Para compreender o Ramadão, ou o sentido da religião no mais íntimo do dia-a-dia – Por Paulo Mendes Pinto e Fernando Catarino

Sendo o quarto dos Pilares do Islão, o Ramadão tem exactamente o nome do nono mês do calendário islâmico, para quem, como quase todos nós, segue o chamado Calendário Gregoriano, todos os anos o Ramadão se "adianta" em virtude de seguir o ciclo lunar.

Este ano, esse mês de jejum muito exigente será bastante duro para os crentes muçulmanos a viverem no hemisfério norte.

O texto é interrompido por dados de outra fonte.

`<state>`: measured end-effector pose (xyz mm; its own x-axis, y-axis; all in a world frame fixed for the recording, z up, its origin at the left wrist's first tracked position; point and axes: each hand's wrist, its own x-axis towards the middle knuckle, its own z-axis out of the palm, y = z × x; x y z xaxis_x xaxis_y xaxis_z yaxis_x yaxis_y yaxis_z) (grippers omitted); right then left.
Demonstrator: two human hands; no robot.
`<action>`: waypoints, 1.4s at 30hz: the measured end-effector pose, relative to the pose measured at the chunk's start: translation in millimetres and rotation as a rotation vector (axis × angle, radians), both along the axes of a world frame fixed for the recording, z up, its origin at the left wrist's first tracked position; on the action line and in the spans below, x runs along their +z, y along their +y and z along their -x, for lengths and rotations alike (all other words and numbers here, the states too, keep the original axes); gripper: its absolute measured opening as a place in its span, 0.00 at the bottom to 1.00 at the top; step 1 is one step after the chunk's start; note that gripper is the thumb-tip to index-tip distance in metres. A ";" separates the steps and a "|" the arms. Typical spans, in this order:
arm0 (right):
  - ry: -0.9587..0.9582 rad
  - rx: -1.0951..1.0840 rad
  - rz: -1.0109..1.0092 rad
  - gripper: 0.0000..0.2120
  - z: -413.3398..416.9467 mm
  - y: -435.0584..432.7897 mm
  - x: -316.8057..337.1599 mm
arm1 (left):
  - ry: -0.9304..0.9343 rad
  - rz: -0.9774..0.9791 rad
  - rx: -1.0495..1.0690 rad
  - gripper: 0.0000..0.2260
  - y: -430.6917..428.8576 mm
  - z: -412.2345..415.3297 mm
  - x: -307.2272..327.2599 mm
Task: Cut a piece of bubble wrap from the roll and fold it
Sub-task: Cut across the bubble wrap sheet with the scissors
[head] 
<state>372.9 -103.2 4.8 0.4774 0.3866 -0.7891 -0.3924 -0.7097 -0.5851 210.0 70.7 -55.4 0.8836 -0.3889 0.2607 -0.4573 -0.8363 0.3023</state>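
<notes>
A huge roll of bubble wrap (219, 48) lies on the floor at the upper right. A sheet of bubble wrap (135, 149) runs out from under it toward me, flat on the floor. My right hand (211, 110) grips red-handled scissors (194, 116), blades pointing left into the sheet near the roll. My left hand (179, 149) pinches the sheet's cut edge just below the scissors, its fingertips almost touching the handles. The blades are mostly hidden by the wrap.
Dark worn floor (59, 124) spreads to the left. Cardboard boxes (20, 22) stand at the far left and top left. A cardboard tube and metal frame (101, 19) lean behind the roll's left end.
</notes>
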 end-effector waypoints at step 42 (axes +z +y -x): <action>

Começando no dia 27 de Junho, o Ramadão decorre ao longo do mês mais quente e com dias mais longos.

Ditam os cânones que, enquanto muitos de nós estaremos nas praias e nas esplanadas a beber alguma coisa fresca, muitos muçulmanos estarão em meditação, em dedicação a Deus, através de um jejum rigoroso, acolhido como parte da sua profissão de fé. 

Etimologicamente, a palavra «ramadão» tem origem numa raiz árabe que significa «estar a arder, queimar», talvez como alusão ao facto de o primeiro Ramadão ter ocorrido exactamente no Verão, ou porque a mais comum imagem do sacrifício seja através do fogo.

Este é o mês mais sagrado do Islão, dedicado à prática intensa da oração, do recolhimento, da constante lembrança da dedicação da vida a Deus. O jejum prescrito é para ser cumprido, integralmente, desde a aurora até à noite, estando interdito o consumo de comida e de bebida (salvo por razões de saúde), de fumar e de ter relações sexuais. Apenas em condições de fragilidade se está dispensado desta obrigação.

Para o crente, o sentido profundo do Jejum do Ramadão é o de um testemunho de gratidão para com Deus, através da oferta do sacrifício físico, e constitui ocasião para uma peregrinação interior, uma oração física.

E é exactamente esse o lado mais actual de uma prática que marca tão vincadamente o dia-a-dia. De resto, o Islão encontra-se muito mais ritmado pelo regular “re-lembrar” e “re-dedicar” de tudo a Deus, pelo menos, através das cinco orações diárias obrigatórias, que a maioria das confissões cristãs onde está muito mais marcada uma separação entre o tempo sagrado e o tempo profano.

Jejuar é, num entendimento académico tradicional, um misto de expiação, através de uma purificação, e de dedicação, através da renúncia. Mas o jejuar, poucas vezes ocupa um tempo tão imenso como no Ramadão. 

Pela dimensão continuada deste sacrifício colectivo, o Ramadão é também um instrumento de irmandade, de fraternidade, de comunhão numa mesma natureza, o ser muçulmano.

Hoje, numa sociedade onde o tempo e o espaço são os da individualidade, e onde o sucesso se mede na diacronia curta dos resultados da bolsa ao fim do dia, os ritmos dos sacrifícios ligados à alimentação medem-se apenas pelos atrasos com que chegamos às refeições. 

Para a maioria dos habitantes de Portugal, a prática do jejum religioso perdeu-se há, pelo menos, duas gerações, exactamente quando se deixou de dar “Graças” quando se iniciava a refeição.

A laicização do tempo implicou a dessacralização da maioria das acções quotidianas. O mundo perdeu muito do que de sagrado tinha na forma como os indivíduos e a sociedade a viam. De um mundo “encantado” a diversos níveis de contacto com o divino, mesmo hierofânicos, passámos para um mundo de prazeres imediatos, mas tantas vezes “desencantado”.


Os sacrifícios colectivos fazem sentido exactamente no campo da fraternidade, no que coloca todos os indivíduos num patamar de cidadania religiosa: irmãos perante uma ideia e prática de divino. O Ramadão é a afirmação interior, familiar e pública da condição de muçulmano. Fraternalmente muçulmano, não individualmente religioso do Islão.